Overview
Vertica is an analytical database and query engine that leverages the power of cloud-based technologies but can be deployed on-premises as well. Etlworks includes several pre-built bulk-load ETL Flows optimized for Vertica.
Flows optimized for Vertica
Flow type | When to use | |
|
You are here |
When you need to extract data from any source, transform it and load it into Vertica. |
Bulk load files into Vertica | When you need to bulk-load files that already exist in local or cloud storage without applying any transformations. The flow automatically generates the COPY command and MERGEs data into the destination. | |
Stream CDC events into Vertica | When you need to stream updates from the database which supports Change Data Capture (CDC) into Vertica in real-time. | |
Stream messages from a queue into Vertica | When you need to stream messages from the message queue which supports streaming into Vertica in real time. |
When to use this Flow type
Unlike some other analytical databases, such as Snowflake and Redshift, etc. Vertica supports fast INSERT without using the bulk-load COPY command. It is recommended to use regular ETL flows where the destination is a database for inserting data into Vertica.
You can use the bulk-load ETL flows where the destination is Vertica (described in this article) when you need to MERGE (UPSERT) data into Vertica.
Prerequisites
Vertica database is up and running and accessible from the Etlworks instance.

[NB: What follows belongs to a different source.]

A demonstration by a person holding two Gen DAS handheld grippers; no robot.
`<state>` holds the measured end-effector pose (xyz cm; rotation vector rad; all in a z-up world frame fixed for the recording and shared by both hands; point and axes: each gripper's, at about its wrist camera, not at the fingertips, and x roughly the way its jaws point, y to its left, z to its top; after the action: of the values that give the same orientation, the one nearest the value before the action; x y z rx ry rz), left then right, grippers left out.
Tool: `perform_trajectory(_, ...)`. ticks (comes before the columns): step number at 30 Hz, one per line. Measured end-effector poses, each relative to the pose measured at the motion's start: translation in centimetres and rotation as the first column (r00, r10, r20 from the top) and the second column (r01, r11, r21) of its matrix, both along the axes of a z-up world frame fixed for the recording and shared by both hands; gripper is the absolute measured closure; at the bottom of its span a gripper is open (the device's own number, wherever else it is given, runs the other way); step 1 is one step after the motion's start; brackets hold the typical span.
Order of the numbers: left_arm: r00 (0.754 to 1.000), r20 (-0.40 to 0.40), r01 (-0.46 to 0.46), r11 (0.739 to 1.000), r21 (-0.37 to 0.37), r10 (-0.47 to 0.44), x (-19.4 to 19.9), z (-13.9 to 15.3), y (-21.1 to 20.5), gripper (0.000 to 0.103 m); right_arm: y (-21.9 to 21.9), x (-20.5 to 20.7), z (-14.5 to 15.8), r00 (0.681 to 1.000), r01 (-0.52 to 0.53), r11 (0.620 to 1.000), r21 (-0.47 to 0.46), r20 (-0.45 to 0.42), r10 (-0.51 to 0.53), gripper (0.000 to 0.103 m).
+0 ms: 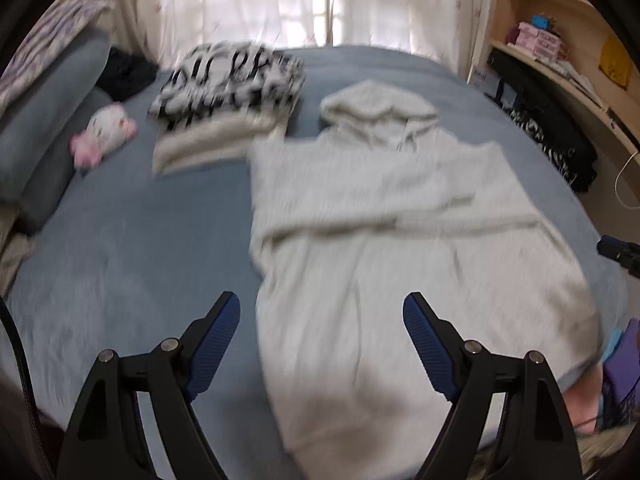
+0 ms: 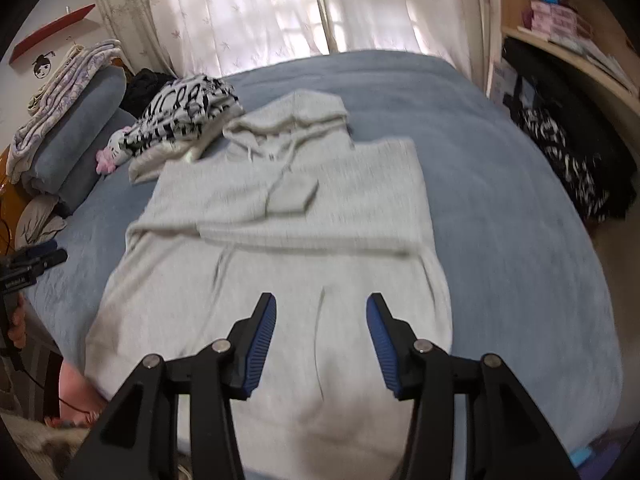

Read how to work with on-premise data in Etlworks.
How it works
A typical bulk load ETL Flow performs the following operations:
- It extracts data from the source.
- It then creates CSV files in the staging area, which can be one of the following: local file system, Azure Blob, Google Cloud Storage, or Amazon S3.
- If needed, it compresses files using the gzip algorithm.
- It checks to see if the destination table exists, and if it does not, creates the table using metadata from the source.
- It executes the user-defined COPY SQL statement for the bulk load.
- It then optionally executes user-defined or automatically generated
MERGE
statements. - In the end, it cleans up the remaining files in the staging, if needed.
Flows optimized for bulk load support wildcard processing and change replication using high watermark (HWM).
Step-by-step instruction
Here are the detailed steps on how to ETL data into Vertica using bulk-load flow:
Step 1. Create all required Connections
You will need a source Connection, a Connection for the staging area (Server Storage, Amazon S3, Azure Blob, Google Cloud Storage), and a destination Vertica Connection. When creating a Vertica Connection, is it recommended to enable theAuto Commit
.
When to use the specific type of the destination Connection
Connection type | Use this Connection type if |
---|---|
Server storage | This is a default option that works for most cases, even when the Vertica database and Etlworks are not in the same network. Etlworks is using COPY LOCAL command to bulk-load files created by the ETL flow in the local (server) storage into the Vertica. |
Amazon S3 | the Vertica database is hosted on AWS and supports loading files from the S3 bucket. |
Azure blob | the Vertica database is hosted on Azure and supports loading files from the Azure blob. |
Google Cloud Storage | the Vertica database is hosted on Google Cloud and supports loading files from the mapped Google Storage bucket. |
When configuring a Connection for Amazon S3, Azure Storage, or Google Storage which will be used as a staging area for the bulk load Flow, it is recommended that you select GZip
as the value for the Archive file before copying
field.
Step 2. Create a CSV Format
Read how to create a CSV Format.
For CSV format, it is recommended to set the Maximum number of rows in file
so the flow can split the large datasets extracted from the source into chunks. Loading smaller files will be much faster, specifically if you enable Use Parallel Threads when processing sources by a wildcard
. Read more about performance optimizations when loading large datasets.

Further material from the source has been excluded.